# Exploring Romantic Composers



## Captainnumber36 (Jan 19, 2017)

Of course I know Chopin and Beethoven, and I believe Schubert transitioned from Classical to Romantic too, but post works you feel are great examples from this dramatic era in music. I believe it's my favorite era of composition, so I want to explore it more!

No rules, just post and say a few words about what you enjoy about the work!


----------



## Captainnumber36 (Jan 19, 2017)

Feel free to post lesser known works by some of the giants too


----------



## WildThing (Feb 21, 2017)

Verdi: Requiem (infuses the mass with human drama and theatrical flair)
Schumann: Kinderszenen (spontaneous, improvisational piano pieces with extra-musical associations)
Wagner: Tristan und Isolde (A mystical exploration of the soul and meditation on the nature of existence)


----------



## Captainnumber36 (Jan 19, 2017)

WildThing said:


> Verdi: Requiem (infuses the mass with human drama and theatrical flair)
> Schumann: Kinderszenen (spontaneous, improvisational piano pieces with extra-musical associations)
> Wagner: Tristan und Isolde (A mystical exploration of the soul and meditation on the nature of existence)

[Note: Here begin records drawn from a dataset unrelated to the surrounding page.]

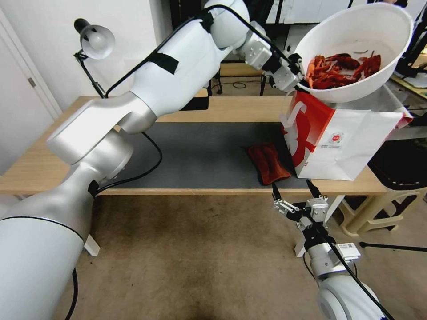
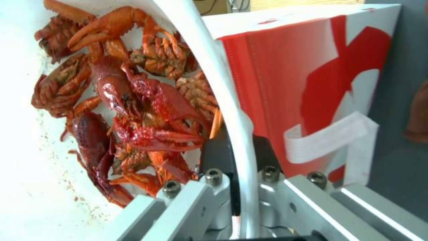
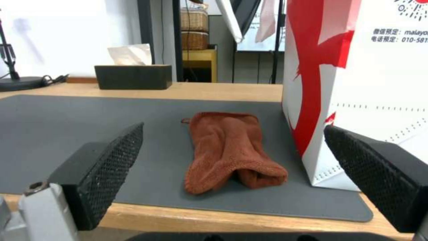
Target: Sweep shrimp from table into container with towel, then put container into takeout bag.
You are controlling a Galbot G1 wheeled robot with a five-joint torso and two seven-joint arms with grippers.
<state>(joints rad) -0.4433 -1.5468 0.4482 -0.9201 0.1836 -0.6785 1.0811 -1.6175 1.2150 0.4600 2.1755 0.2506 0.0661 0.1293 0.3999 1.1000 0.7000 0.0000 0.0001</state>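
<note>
My left gripper [image 1: 299, 76] is shut on the rim of the white container [image 1: 391, 31], holding it tilted in the air over the open takeout bag [image 1: 351, 144]. The shrimp [image 1: 340, 69] lie heaped in the bowl's low side; up close the red shrimp [image 2: 129, 110] rest against the container rim [image 2: 223, 100], pinched by the fingers [image 2: 214, 157]. The bag [image 2: 312, 77] stands on the table's [image 1: 40, 164] right end. The rust-red towel [image 1: 268, 162] lies on the grey mat beside the bag. My right gripper [image 1: 296, 190] hangs open below the table's front edge, facing the towel [image 3: 229, 150].
A dark grey mat [image 1: 195, 155] covers the table's middle. A desk lamp [image 1: 93, 42] stands at the back left and a black tissue box [image 3: 133, 76] sits at the far edge. A beige plastic stool [image 1: 387, 204] stands right of the table, near the bag.
</note>
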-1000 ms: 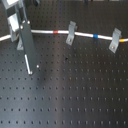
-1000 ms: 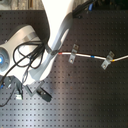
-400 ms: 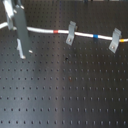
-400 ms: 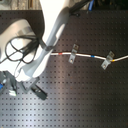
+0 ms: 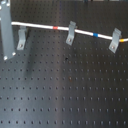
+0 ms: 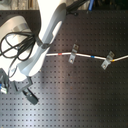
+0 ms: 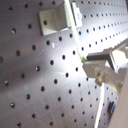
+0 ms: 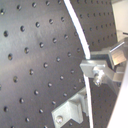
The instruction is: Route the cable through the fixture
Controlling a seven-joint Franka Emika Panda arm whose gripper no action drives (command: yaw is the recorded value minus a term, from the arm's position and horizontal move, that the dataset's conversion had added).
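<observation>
Cable (image 5: 45,26) runs white across the perforated board (image 5: 65,90), through two tilted clips (image 5: 71,33); my pincer (image 7: 92,70) is pinched shut on it beside the upright fixture (image 5: 21,39).

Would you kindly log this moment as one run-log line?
gripper: shut on cable | cable at middle clip and right clip | left clip: not yet threaded

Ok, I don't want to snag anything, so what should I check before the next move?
1. Cable between the gripper fingers: ok.
2. Cable seated in the end clip, at the first exterior view's left: not ok, it passes above.
3. Cable at the middle clip: looks ok.
4. Cable at the third clip: looks ok.
5. Grip firmness: cannot tell.
</observation>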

I'll check all of those out! I'm finishing up Tchaikovsky's Piano Concerto No. 1 right now...


----------



## Captainnumber36 (Jan 19, 2017)

Sibelius Symphony 1 is one I can contribute that is lesser known, but probably not around here! :lol:


----------



## Captainnumber36 (Jan 19, 2017)

Firing up Verdi's Requiem; first reaction, it's long!
I'm sure it's good though.


----------



## WildThing (Feb 21, 2017)

Captainnumber36 said:


> I'll check all of those out! I'm finishing up Tchaikovsky's Piano Concerto No. 1 right now...


Another great one! There are so many pieces that epitomize certain aspects of Romanticism in their own way, I just picke a few of my favorites that first came to mind!

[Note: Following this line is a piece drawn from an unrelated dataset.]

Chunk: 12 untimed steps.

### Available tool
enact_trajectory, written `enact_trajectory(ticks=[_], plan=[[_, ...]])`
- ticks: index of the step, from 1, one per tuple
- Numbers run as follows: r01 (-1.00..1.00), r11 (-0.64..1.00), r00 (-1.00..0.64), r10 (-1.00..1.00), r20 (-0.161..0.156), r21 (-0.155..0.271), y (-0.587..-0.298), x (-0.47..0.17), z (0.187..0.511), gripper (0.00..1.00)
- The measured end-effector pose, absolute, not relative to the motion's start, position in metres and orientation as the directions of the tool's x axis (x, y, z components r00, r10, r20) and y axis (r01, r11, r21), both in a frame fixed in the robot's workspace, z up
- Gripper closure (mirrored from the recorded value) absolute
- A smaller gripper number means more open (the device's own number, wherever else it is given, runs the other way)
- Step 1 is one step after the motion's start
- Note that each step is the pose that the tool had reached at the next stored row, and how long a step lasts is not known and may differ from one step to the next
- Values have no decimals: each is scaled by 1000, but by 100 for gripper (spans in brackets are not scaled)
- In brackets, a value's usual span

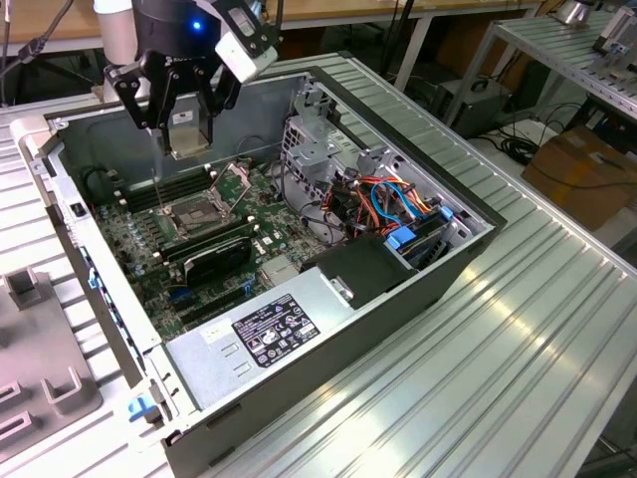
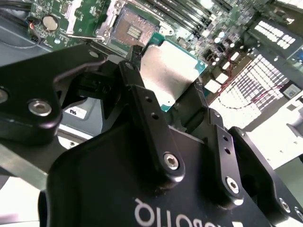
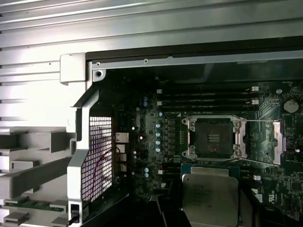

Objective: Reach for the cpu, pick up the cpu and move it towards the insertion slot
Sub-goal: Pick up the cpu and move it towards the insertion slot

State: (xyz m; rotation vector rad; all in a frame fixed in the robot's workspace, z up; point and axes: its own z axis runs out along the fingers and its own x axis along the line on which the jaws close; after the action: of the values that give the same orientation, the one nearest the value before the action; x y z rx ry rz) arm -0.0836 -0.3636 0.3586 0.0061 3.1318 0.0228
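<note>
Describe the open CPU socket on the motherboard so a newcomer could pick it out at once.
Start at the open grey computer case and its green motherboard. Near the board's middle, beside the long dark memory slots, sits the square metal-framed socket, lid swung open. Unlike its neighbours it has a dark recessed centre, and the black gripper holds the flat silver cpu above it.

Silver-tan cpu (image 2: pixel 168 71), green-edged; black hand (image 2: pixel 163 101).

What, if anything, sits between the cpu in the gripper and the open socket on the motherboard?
Nothing visible. The gripper holds the cpu in the air above the motherboard. The socket lies open and bare, its retention frame swung up to one side, off the opening.
</note>
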Motion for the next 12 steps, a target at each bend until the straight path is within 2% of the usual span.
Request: enact_trajectory(ticks=[10, 11, 12], plan=[[6, 1000, -1000, 6, -9, 15, -336, -77, 357, 45], [6, 1000, -1000, 7, -9, 14, -321, -76, 357, 45], [7, 1000, -1000, 7, -9, 14, -320, -76, 357, 45]])
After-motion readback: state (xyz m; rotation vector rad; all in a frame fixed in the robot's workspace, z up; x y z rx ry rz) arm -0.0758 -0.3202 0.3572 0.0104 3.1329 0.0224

And if you don't have 4 hour to devote to Tristan anytime soon, here's a good place to start:






:tiphat:


----------



## Captainnumber36 (Jan 19, 2017)

WildThing said:


> Another great one! There are so many pieces that epitomize certain aspects of Romanticism in their own way, I just picke a few of my favorites that first came to mind!
> 
> And if you don't have 4 hour to devote to Tristan anytime soon, here's a good place to start:
> 
> ...


Boy, Wagner's ideas couldn't be expressed in short periods!


----------



## WildThing (Feb 21, 2017)

Captainnumber36 said:


> Firing up Verdi's Requiem; first reaction, it's long!
> I'm sure it's good though.


Also definitely not a short piece! :lol:

Perhaps the most famous bit from the work is the beginning of the Dies Irae:






I also especially love the Offertorio:


----------



## Captainnumber36 (Jan 19, 2017)

No one else to chime in on Romantic Era greats?


----------



## Phil loves classical (Feb 8, 2017)

The only Romantic Era piece I still listen to often is Berlioz Symphonie Fantastique.


----------



## Captainnumber36 (Jan 19, 2017)

Phil loves classical said:


> The only Romantic Era piece I still listen to often is Berlioz Symphonie Fantastique.

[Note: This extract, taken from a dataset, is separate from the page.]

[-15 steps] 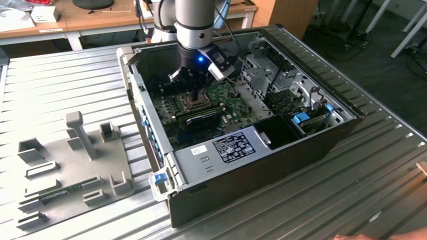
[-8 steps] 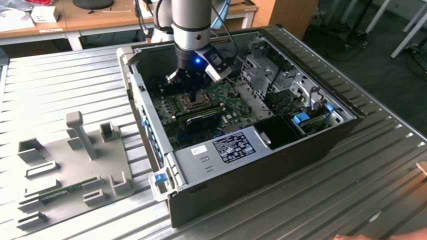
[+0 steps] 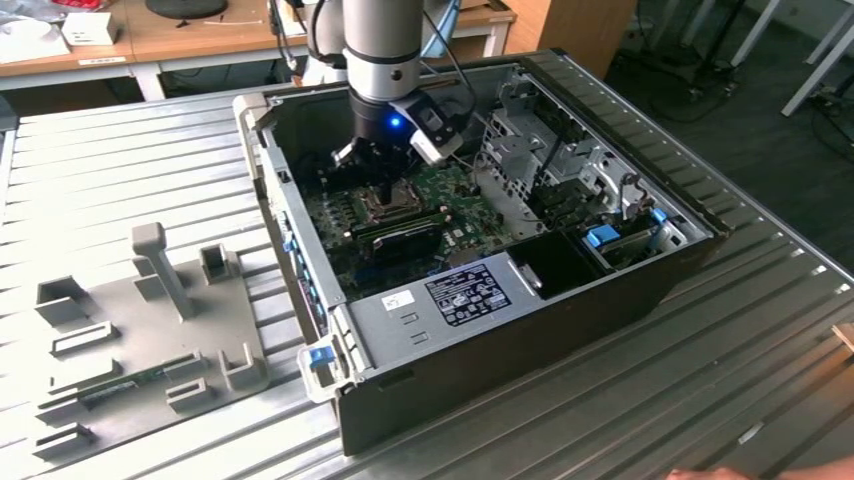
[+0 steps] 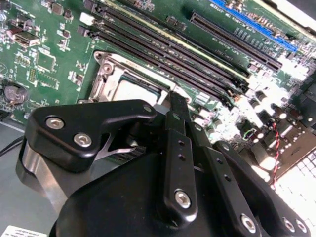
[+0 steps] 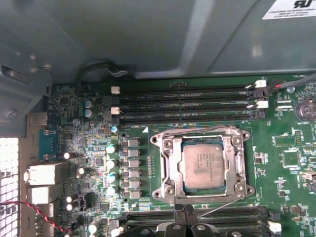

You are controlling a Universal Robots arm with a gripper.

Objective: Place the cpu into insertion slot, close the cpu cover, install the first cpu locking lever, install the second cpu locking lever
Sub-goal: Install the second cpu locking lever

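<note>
Green circuit board [image 3: 427, 205] fills the floor of the open computer case [image 3: 534, 300] I'm looking into in the exterior view, and I'll use the insertion slot [image 3: 394, 203] as my landmark. My arm [image 3: 383, 40] comes straight down over that slot, with the gripper [image 3: 391, 190] hanging just above it, its dark body covering most of the socket. A white-and-black label sticker [image 3: 467, 292] lies on the metal shelf well away from the slot, towards the case's near end. A grey fixture plate [image 3: 147, 340] rests on the ribbed table [image 3: 120, 170] outside the case, off to the exterior view's left.

In the second wrist view, the black linkages of the gripper [image 4: 173, 111] sit in front, and from this angle the links seem drawn near together, though I cannot tell how far the fingertips stand apart or whether they touch anything. Just beyond them lies the insertion slot [image 4: 123, 79] with the cpu [image 4: 136, 91] seated flat in it, long black memory slots [image 4: 173, 49] running beside.

In the first wrist view, the cpu [image 5: 203, 165] lies square inside the insertion slot [image 5: 168, 168], its dull grey top showing through the cut-out of the cpu cover [image 5: 237, 168], which lies flat over it. A thin locking lever [image 5: 222, 206] angles out from the slot's edge nearest the gripper tips [image 5: 182, 228]. Memory slots [image 5: 187, 106] run along the slot's far side.
</note>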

You love the serial stuff, we know!


----------



## Pugg (Aug 8, 2014)

Johann Nepomuk Hummel.
Explore and enjoy!


----------



## Art Rock (Nov 28, 2009)

Romantics for beginners:

Chopin: Nocturnes, Etudes, Ballades
Mendelssohn: Symphony 3, Violin concerto, Octet
Schumann: Piano concerto, Symphony 3, Kinderszenen 
Berlioz: Sinfonie fantastique, Les nuits d'ete, Harold en Italie
Liszt: Les preludes, Piano concerto 2, Faust symphony
Bruckner: Symphonies 4,8,9
Brahms: Ein Deutsches Requiem, Violin concerto, Symphony 4
Tchaikovsky: Violin concerto, Serenade, Symphony 6
Dvorak: Symphony 9, Cello concerto, String quartet 12
Grieg: Peer Gynt suites, Holberg suite, Piano concerto
Mahler: Symphonies 2,4,5 

If you sample these romantic war horses and like (a lot of) them, you can go deep (these composers) and/or broad (other composers).


----------



## janxharris (May 24, 2010)

Liszt - Piano Concerto no.1. Love this piece - I like the mixture of grandiosity, cheekiness and romanticism - qualities quite often found in his music.


----------



## janxharris (May 24, 2010)

Brahms - Piano Concerto no.2 

His first piano concerto wasn't received that well but this was an immediate success.


----------



## Genoveva (Nov 9, 2010)

Captainnumber36 said:


> Of course I know Chopin and Beethoven, and I believe Schubert transitioned from Classical to Romantic too, but post works you feel are great examples from this dramatic era in music. I believe it's my favorite era of composition, so I want to explore it more!
> 
> No rules, just post and say a few words about what you enjoy about the work!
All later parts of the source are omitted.